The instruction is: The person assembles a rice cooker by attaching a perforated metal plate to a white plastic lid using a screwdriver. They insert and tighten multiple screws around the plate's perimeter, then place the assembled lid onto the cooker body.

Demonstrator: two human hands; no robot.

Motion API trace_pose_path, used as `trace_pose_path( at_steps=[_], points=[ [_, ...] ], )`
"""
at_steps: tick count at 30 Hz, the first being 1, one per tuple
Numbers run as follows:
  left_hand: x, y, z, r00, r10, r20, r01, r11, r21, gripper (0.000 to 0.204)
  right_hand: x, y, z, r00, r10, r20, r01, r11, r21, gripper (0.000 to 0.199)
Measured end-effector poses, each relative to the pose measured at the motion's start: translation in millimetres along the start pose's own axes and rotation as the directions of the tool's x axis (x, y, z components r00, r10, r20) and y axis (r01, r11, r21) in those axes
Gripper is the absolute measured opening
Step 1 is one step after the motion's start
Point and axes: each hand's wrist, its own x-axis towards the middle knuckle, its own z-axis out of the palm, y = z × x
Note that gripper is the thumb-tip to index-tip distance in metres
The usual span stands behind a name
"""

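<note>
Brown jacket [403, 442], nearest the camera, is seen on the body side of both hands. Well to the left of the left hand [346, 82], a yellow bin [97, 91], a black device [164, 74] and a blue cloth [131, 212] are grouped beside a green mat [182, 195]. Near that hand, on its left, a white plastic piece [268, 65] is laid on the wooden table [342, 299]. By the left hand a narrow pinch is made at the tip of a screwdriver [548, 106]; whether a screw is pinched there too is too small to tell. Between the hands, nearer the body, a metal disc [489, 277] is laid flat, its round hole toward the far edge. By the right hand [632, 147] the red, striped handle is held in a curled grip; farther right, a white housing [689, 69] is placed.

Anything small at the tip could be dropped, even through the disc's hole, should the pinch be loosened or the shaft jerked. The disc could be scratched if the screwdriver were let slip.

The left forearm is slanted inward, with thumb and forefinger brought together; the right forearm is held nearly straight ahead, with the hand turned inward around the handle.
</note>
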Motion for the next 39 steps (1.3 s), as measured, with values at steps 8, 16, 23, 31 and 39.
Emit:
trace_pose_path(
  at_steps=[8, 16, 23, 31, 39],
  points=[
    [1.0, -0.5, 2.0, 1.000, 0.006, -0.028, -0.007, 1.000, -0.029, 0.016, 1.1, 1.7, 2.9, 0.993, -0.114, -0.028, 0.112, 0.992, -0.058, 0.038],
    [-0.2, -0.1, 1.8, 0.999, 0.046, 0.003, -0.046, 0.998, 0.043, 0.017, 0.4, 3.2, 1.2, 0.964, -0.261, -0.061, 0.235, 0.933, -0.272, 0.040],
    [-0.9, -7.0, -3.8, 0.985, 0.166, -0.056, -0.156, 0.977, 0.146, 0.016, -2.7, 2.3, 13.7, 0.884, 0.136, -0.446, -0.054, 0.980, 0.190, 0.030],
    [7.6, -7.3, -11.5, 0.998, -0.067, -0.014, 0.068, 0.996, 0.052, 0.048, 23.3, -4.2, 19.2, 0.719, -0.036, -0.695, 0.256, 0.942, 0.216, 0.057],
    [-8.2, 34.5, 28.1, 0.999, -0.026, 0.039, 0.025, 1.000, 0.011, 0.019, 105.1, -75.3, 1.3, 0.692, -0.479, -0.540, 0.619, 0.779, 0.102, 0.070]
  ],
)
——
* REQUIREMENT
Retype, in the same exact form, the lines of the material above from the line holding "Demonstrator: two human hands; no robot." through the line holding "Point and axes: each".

* ANSWER BOX
Demonstrator: two human hands; no robot.

Motion API trace_pose_path, used as `trace_pose_path( at_steps=[_], points=[ [_, ...] ], )`
"""
at_steps: tick count at 30 Hz, the first being 1, one per tuple
Numbers run as follows:
  left_hand: x, y, z, r00, r10, r20, r01, r11, r21, gripper (0.000 to 0.204)
  right_hand: x, y, z, r00, r10, r20, r01, r11, r21, gripper (0.000 to 0.199)
Measured end-effector poses, each relative to the pose measured at the motion's start: translation in millimetres along the start pose's own axes and rotation as the directions of the tool's x axis (x, y, z components r00, r10, r20) and y axis (r01, r11, r21) in those axes
Gripper is the absolute measured opening
Step 1 is one step after the motion's start
Point and axes: each hand's wrist, its own x-axis towards the middle knuckle, its own z-axis out of the palm, y = z × x

That's the answer, with nothing more to add.